From the eight horns’ majestic fanfare that opens the 100-minute journey (“Summer marches in”), this was a boldly projected and full-voiced performance, very much a young man’s Mahler. Yet under Mäkelä’s attentive direction, the long movement unfolded as a single whole without ever losing concentration or intensity. Every timbre and dynamic shift came across, from the softest bass drum taps to the grandest tuttis for the massed forces. The march-like main theme was taken at a measured pace that allowed the vast movement’s various permutations to make an impact, from ominous to stormy, lyrical to quirkily charming. The playing here was phenomenal even by local standards, with a thrilling exuberance that gave a clear sense of the musicians wanting to be at their best for their incoming conductor. Climaxes were overwhelming in force and sonic impact yet meticulously balanced by Mäkelä, with the crazed coda thrown off with whirlwind ferocity.
The ensuing Menuetto made immediate contrast, the rustic atmosphere palpable yet rendered in a straightforward way without lily-gilding. Stephen Williamson and William Welter providing avian-like charm in their clarinet and oboe solos, respectively, and Mäkelä ensured the passing shadows were also felt.
Extremes abound even more in the scherzo-like third movement, and all contrasts were effectively charted. Esteban Batallan’s offstage “posthorn” solos were ideally distanced and beautifully played if not quite taking the space to convey the solos’ eloquence and sense of repose.

More literal metaphysical doubts enter with the human voice in the fourth movement’s setting of Nietzsche’s poem “At Midnight.” From the hushed opening, soloist Wiebke Lehmkuhl proved ideal in this music, both in her dark contralto tone and ominous expression in this Erda-like warning of worldly pain and the seeking out of eternity.
Mahler’s deployment of women’s and children’s choruses for just four minutes of music in the fifth movement may be profligate, but makes the necessary contrast of innocence with its cheerful, bell-tolling motif and promise of heavenly joy for all. (The thematic and musical connections to the finale of Mahler’s Fourth Symphony are manifest since that music was planned originally for the Third Symphony.)

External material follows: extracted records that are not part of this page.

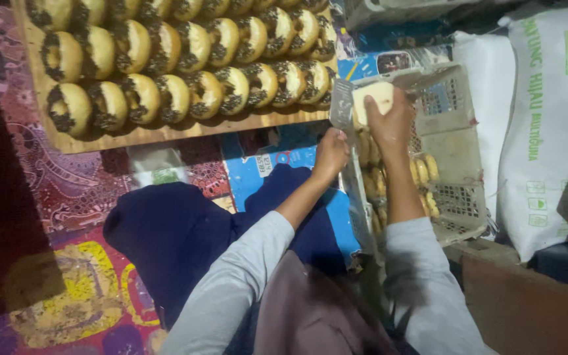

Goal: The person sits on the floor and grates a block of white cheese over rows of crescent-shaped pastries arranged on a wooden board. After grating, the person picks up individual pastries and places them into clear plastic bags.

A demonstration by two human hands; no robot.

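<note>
The right hand (392,121) is closed around a pale block of cheese (371,98), pressing it against a flat metal grater (342,104). The left hand (330,152) grips the grater at its lower edge, fingers wrapped shut. Both are held above a beige plastic crate (458,141) containing plain doughnuts (423,169). A wooden board (165,135) lies on the floor beyond the person's knees, carrying rows of chocolate-sprinkled doughnuts (185,59). A white sack (547,125) stands just beside the crate
</note>
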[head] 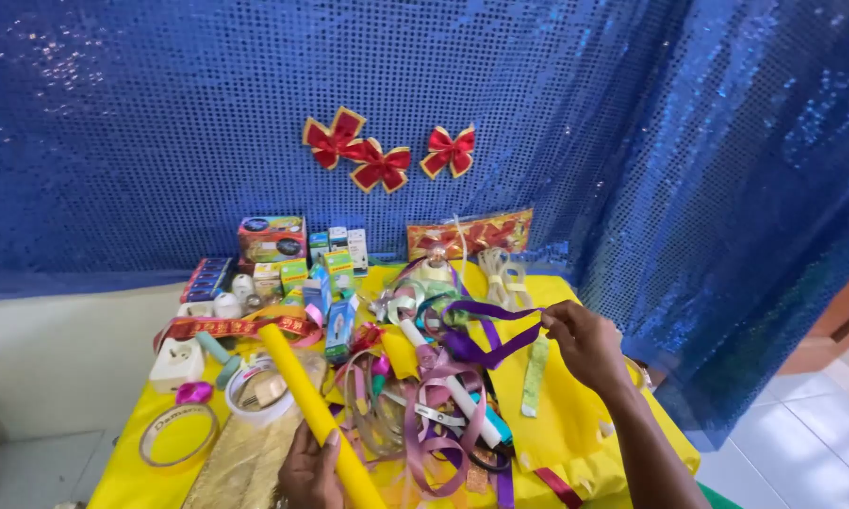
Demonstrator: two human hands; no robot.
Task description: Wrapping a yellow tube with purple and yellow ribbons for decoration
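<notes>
The right hand reaches forward over the bench, fingers pinched on a purple ribbon trailing left from them above the ribbon pile. The left hand, low near the bench's front edge, grips a slanted yellow roll.

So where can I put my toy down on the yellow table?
Bare yellow cloth shows right of the ribbon pile, below the right hand. A small patch lies by the tape ring at the front left corner. The middle and back, among the small boxes, are crowded.
</notes>
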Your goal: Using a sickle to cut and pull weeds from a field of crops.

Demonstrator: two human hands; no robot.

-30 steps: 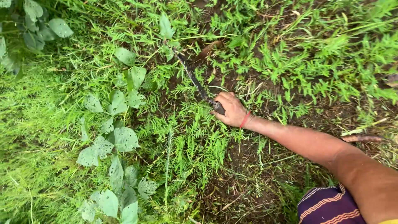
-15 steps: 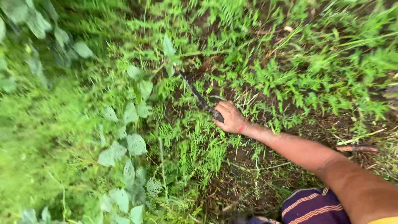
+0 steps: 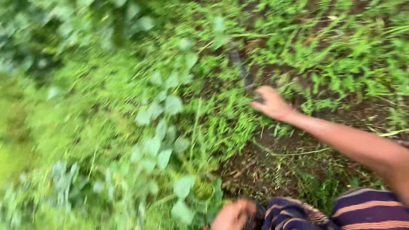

The voices recede and the orchestra has the last word in one of Mahler’s most deeply felt and beautiful finales. Oddly, this was the one part of Thursday’s performance that gave room for doubt. Mäkelä began the movement with gentle tenderness, yet the expression felt too equivocal for too long of the span. While the movement ultimately reached the requisite sense of majestic affirmation at the coda, the journey didn’t seem organic or wholly convincing, feeling like something of a work in progress Thursday night. Tragedy is easy, comodo is hard.
That apart, this exhilarating Mahler performance was Mäkelä’s finest CSO concert to date, with the conductor showing a keen and idiomatic grasp of this complex and challenging work.
The playing was inspirational Thursday night. Apart from some fleeting lapses from principal horn Mark Almond, the playing was finely polished with remarkable intensity and responsiveness in the individual solos and by sections, with the brass especially notable. The trombone solos by Tim Higgins, principal of the San Francisco Symphony and Jay Friedman’s likely CSO successor, were extraordinary—rich-toned, eloquent and expressive.
The women of the Chicago Symphony Chorus and young singers of Uniting Voices Chicago provided ideally bright and engaging vocalism in the penultimate movement directed by James K. Bass and Josephine Lee, respectively. Following Bass’s fine work with the chorus in Mahler’s “Resurrection” symphony last season, this week’s assignment felt like a final interview with the new boss. Don’t be surprised if Bass gets the nod, deservedly, as the next CSO chorus director.
With an inspired Mahlerian once again as music director—for the first time since the days of Georg Solti—let us hope that, as with Solti, a complete Mahler cycle with Mäkelä is in the works.
On to Brahms, Dvořák and Boulez next week.
The program will be repeated 7:30 p.m. Friday and Saturday. cso.org
Posted in Performances
3 Comments
Calendar
April 25
Lyric Opera
“Rising Stars in Concert”
Enrique Mazzola, conductor […]
News
“Medea,” “Salome,” “Cav & Pag” on tap in Lyric Opera’s 2025-26 season
Lyric Opera’s 2025-26 season will open October 11 with Sondra Radvanovsky […]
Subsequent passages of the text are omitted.